Anche le ipotesi di revoca della sentenza per abrogazione o dichiarazione di illegittimità costituzionale di una norma incriminatrice (art. 673 cod. proc. peri.) sono, di regola, ricollegabili a fatti “sopravvenuti” rispetto alla conclusione del procedimento che ha prodotto il titolo esecutivo, e solo in via eccezionale possono trovare applicazione in caso di non considerazione dell’intervenuto effetto abrogativo da parte del giudice (come precisato da Sez. U. n. 26259 del 29.10.2015, Rv 266872 e, più di recente, ribadito da Sez. U., n. 38809 dei 31/03/2022, in motivazione).

Quanto al trattamento sanzionatorio, la stessa possibilità, ribadita dalla citata Sez. U. n. 47766 del 26.6.2015, di rimediare – in sede esecutiva – alla avvenuta determinazione di una “pena illegale” non va letta come ricognizione di un potere ordinario, tale da consentire un sindacato in sede esecutiva in ogni caso di potenziale erroneità di statuizioni e/o argomentazioni concorrenti a determinare la sanzione, ma rappresenta una valvola di sicurezza dei sistema a fronte di un trattamento sanzionatorio elaborato, anche in parte, sulla base di norme dichiarate incostituzionali (ai sensi della legge n. 87 del 1953, art.30 come precisato da Sez. U. n. 42858 del 2014, Gatto) o contrastante con la interpretazione della Convenzione Europea per la tutela dei diritti dell’uomo e delle libertà fondamentali fornita dalla CEDU (Sez. U. n.18821 del 24.10.2013, Ercolano, Rv 258651) o ancora frutto di “palesi errori giuridici o materiali” commessi dai giudice della cognizione come una sanzione non prevista dall’ordinamento in rapporto al fatto dedotto in giudizio o determinata in modo superiore al massimo edittale, sì da ritenersi abnorme (Sez. U, n. 47766 del 26/06/2015, Butera).

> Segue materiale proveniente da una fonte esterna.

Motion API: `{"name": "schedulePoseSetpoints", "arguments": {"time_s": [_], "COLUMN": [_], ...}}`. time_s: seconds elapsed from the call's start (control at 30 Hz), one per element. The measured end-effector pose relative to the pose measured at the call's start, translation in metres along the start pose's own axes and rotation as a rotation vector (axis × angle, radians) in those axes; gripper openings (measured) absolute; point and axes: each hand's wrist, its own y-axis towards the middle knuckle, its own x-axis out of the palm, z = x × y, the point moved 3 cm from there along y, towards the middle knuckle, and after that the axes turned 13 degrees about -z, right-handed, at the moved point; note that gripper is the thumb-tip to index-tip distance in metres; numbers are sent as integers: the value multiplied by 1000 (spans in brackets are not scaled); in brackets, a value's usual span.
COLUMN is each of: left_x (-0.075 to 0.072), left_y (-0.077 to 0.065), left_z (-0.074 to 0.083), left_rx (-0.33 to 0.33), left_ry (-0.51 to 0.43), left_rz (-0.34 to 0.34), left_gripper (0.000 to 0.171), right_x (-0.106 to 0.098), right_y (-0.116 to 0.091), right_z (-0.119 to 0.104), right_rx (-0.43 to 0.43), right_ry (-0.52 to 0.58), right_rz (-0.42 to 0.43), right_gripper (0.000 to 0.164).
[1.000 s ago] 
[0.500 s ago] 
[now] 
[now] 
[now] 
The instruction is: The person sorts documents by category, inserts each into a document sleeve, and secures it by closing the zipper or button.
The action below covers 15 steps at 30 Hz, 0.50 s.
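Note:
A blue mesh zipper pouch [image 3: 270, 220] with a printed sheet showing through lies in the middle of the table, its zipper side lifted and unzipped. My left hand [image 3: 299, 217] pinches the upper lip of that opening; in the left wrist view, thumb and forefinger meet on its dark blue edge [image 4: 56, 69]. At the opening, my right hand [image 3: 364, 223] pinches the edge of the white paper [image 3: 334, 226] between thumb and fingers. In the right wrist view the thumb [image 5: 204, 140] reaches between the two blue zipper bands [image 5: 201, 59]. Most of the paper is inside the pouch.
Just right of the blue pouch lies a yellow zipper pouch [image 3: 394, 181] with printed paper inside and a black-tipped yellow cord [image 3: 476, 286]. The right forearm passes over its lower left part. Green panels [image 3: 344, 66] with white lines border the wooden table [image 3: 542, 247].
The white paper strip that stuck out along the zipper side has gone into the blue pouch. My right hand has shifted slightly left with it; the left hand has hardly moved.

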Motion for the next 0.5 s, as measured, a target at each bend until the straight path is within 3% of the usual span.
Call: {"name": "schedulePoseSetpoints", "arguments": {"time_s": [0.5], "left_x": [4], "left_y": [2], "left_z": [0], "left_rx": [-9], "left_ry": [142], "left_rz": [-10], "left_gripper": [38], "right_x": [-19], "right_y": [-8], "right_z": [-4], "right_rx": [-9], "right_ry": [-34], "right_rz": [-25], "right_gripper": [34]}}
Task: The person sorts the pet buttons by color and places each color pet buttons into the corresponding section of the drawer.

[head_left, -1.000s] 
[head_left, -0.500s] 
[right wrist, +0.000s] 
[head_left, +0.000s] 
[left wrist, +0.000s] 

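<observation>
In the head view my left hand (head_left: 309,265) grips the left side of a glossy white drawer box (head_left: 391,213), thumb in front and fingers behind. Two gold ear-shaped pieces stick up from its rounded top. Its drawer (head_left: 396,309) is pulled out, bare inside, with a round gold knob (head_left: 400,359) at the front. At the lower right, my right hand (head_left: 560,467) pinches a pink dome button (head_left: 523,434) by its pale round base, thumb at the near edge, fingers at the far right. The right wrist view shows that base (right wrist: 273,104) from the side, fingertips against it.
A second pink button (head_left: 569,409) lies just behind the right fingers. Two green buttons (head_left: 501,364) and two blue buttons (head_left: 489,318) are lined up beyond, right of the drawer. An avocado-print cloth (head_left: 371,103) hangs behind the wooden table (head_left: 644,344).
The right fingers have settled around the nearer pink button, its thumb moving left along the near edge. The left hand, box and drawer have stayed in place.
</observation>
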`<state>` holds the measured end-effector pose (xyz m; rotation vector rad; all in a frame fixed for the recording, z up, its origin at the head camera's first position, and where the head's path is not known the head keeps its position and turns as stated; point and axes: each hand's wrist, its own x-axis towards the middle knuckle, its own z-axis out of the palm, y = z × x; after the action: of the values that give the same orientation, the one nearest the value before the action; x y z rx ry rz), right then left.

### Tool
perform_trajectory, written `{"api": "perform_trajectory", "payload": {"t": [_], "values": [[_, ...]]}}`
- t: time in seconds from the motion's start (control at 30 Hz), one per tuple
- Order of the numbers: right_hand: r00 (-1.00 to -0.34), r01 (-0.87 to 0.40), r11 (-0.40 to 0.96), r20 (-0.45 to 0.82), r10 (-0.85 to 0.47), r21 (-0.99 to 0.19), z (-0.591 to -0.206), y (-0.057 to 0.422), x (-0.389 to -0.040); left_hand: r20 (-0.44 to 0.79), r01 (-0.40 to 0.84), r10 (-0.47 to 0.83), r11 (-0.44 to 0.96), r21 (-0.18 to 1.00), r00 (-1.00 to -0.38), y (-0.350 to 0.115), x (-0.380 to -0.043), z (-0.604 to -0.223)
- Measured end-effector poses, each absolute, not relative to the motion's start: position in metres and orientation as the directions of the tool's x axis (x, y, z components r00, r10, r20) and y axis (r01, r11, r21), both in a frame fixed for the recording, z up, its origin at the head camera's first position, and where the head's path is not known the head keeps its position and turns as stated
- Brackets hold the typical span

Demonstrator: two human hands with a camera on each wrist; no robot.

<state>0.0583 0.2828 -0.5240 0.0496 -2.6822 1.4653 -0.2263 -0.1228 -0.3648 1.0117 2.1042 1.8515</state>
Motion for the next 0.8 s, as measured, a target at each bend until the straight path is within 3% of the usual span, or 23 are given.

Con specifico riferimento al tema di facoltatività — dell’aumento di pena per la recidiva di cui all’art.99, quarto comma, cod. pen., nel solco dei delineati arresti delle Sezioni Unite successivi alle decisioni dichiarative di illegittimità costituzionale di norme incidenti sul trattamento sanzionatorio, la cassazione ha ripetutamente affermato che l’aumento di pena disposto in data anteriore alla sentenza della Corte costituzionale n. 185 del 2015 – che ha dichiarato l’illegittimità costituzionale del carattere obbligatorio dell’aumento di pena per recidiva reiterata – può essere rivalutato dal giudice dell’esecuzione.

Quest’ultimo ha il compito di verificare se l’applicazione della recidiva fu sorretta, indipendentemente dalla previgente obbligatorietà, dal concorrente apprezzamento di merito della valenza dei precedenti penali (ex plurimis Sez. 1 n. 18546 del 13.7.2016, Rv 269817).

Muovendo dalla premessa che la declaratoria di illegittimità costituzionale è intervenuta esclusivamente sul meccanismo presuntivo della obbligatorietà (originariamente contenuto nell’art. 99, quinto comma, cod. pen.), si è in particolare precisato che il giudice dell’esecuzione: – deve verificare se, nonostante la – allora vigente – obbligatorietà dell’aumento di pena il giudice della cognizione aveva, comunque, reso motivazione espressa circa la ‘”meritevolezza” dell’incremento sanzionatorio nel caso concreto (in tal caso la domanda di rivalutazione sarebbe da dichiararsi manifestamente infondata); – deve apprezzare in concreto, qualora l’avvenuta applicazione della recidiva reiterata sia avvenuto in modo automatico “in quanto obbligatoria“, se il nuovo reato era da ritenersi indicativo di un particolare incremento di pericolosità, in tal caso esprimendo una “propria” motivazione, se del caso idonea a mantenere inalterata la entità della pena inflitta con la decisione irrevocabile.